**WHAT THE TASK ASKS:** Word for word, transcribe the material below from its first line to the line with "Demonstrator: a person", both included.

─── DATA BLOCK

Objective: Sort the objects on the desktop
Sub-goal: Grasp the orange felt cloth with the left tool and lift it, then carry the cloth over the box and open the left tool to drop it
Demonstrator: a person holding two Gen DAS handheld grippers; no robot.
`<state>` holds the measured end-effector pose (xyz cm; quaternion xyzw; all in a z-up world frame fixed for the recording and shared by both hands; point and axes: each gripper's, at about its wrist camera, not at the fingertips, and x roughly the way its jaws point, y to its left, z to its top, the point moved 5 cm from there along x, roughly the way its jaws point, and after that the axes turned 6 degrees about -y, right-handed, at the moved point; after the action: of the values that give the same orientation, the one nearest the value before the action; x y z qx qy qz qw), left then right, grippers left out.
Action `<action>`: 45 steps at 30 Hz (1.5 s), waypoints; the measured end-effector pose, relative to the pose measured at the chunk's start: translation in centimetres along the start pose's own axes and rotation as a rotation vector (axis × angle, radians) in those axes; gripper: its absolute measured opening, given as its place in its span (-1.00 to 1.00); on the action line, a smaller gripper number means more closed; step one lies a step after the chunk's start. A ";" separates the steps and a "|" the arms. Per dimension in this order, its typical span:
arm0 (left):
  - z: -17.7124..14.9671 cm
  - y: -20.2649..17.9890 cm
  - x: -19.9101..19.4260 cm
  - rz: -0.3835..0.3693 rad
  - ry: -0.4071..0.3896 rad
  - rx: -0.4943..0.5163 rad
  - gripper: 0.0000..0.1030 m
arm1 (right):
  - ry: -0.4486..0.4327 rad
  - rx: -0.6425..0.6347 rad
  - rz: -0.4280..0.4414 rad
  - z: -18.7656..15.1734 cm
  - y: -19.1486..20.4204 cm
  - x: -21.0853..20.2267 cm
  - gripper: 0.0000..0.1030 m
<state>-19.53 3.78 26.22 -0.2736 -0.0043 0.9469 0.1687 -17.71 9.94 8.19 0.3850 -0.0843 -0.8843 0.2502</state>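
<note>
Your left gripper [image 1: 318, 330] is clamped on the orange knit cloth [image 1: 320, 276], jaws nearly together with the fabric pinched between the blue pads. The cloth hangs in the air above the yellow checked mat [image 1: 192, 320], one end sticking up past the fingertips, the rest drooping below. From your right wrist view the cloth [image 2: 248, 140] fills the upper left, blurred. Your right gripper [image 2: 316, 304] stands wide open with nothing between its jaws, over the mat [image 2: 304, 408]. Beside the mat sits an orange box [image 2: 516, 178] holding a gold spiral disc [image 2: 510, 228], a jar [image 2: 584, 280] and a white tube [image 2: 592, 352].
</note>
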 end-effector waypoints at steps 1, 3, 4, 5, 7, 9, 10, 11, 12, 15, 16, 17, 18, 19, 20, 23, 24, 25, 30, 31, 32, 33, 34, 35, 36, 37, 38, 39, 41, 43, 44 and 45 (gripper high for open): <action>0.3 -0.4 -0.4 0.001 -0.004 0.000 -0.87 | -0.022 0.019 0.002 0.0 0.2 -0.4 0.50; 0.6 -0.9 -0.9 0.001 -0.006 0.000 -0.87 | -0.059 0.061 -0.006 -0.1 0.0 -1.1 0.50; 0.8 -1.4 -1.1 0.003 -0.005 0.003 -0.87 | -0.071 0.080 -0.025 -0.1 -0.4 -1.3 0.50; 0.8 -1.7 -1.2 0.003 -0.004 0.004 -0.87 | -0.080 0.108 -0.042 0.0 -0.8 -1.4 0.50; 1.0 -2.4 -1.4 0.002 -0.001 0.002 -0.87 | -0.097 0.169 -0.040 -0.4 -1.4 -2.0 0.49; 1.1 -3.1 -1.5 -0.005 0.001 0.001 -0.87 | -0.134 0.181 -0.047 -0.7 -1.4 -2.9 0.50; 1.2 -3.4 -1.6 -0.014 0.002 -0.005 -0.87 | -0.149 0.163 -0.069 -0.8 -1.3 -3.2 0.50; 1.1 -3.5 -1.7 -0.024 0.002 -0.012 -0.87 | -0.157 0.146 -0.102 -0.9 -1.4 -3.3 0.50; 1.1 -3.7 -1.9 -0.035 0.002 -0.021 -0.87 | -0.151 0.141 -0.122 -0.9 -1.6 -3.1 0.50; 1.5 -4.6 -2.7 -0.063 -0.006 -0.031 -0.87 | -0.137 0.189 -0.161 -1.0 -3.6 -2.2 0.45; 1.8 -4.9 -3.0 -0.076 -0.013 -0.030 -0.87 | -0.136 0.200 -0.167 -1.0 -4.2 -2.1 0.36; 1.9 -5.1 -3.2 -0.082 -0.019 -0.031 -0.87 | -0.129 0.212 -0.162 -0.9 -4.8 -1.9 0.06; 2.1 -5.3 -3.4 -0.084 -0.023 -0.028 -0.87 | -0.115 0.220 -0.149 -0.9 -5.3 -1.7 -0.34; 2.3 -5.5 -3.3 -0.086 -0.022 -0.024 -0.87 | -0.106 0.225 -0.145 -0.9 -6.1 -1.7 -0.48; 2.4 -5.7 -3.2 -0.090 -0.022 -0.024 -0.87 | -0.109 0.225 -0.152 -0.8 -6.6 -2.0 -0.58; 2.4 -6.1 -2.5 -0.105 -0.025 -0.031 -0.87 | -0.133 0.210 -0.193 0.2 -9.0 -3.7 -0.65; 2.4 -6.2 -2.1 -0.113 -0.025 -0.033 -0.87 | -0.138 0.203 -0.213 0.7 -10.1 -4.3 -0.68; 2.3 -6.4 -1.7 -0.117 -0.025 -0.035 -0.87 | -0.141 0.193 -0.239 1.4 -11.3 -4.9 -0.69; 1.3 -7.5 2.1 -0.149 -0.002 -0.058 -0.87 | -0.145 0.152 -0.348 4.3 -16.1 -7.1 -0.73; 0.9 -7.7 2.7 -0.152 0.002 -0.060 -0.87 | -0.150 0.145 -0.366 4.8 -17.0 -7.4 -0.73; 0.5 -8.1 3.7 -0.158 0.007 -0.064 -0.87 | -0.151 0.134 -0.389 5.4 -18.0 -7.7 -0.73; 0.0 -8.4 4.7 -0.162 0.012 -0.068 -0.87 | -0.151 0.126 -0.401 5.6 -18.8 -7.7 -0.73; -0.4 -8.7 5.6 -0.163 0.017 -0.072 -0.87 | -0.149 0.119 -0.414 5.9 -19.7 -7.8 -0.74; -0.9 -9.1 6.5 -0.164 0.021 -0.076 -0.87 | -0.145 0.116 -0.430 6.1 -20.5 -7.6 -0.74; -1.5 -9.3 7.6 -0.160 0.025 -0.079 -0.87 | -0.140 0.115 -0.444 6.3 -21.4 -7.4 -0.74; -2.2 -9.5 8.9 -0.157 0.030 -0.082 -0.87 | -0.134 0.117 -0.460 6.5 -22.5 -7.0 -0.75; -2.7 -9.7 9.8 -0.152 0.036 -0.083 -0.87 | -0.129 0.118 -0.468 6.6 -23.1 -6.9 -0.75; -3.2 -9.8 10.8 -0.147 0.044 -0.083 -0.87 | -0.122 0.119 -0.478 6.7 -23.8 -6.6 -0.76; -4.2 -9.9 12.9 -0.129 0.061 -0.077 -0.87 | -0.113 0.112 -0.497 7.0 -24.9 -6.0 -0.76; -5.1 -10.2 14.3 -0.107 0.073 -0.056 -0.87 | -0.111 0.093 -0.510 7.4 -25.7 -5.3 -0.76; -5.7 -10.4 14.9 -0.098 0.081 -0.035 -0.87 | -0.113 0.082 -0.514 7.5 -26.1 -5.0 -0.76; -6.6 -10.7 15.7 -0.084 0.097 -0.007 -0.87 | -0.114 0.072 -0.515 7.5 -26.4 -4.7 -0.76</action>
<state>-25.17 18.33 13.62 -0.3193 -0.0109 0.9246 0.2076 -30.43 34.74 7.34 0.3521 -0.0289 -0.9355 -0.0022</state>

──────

**RESULT OF THIS TASK:**
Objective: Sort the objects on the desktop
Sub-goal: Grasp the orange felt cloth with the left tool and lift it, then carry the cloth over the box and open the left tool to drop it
Demonstrator: a person holding two Gen DAS handheld grippers; no robot.

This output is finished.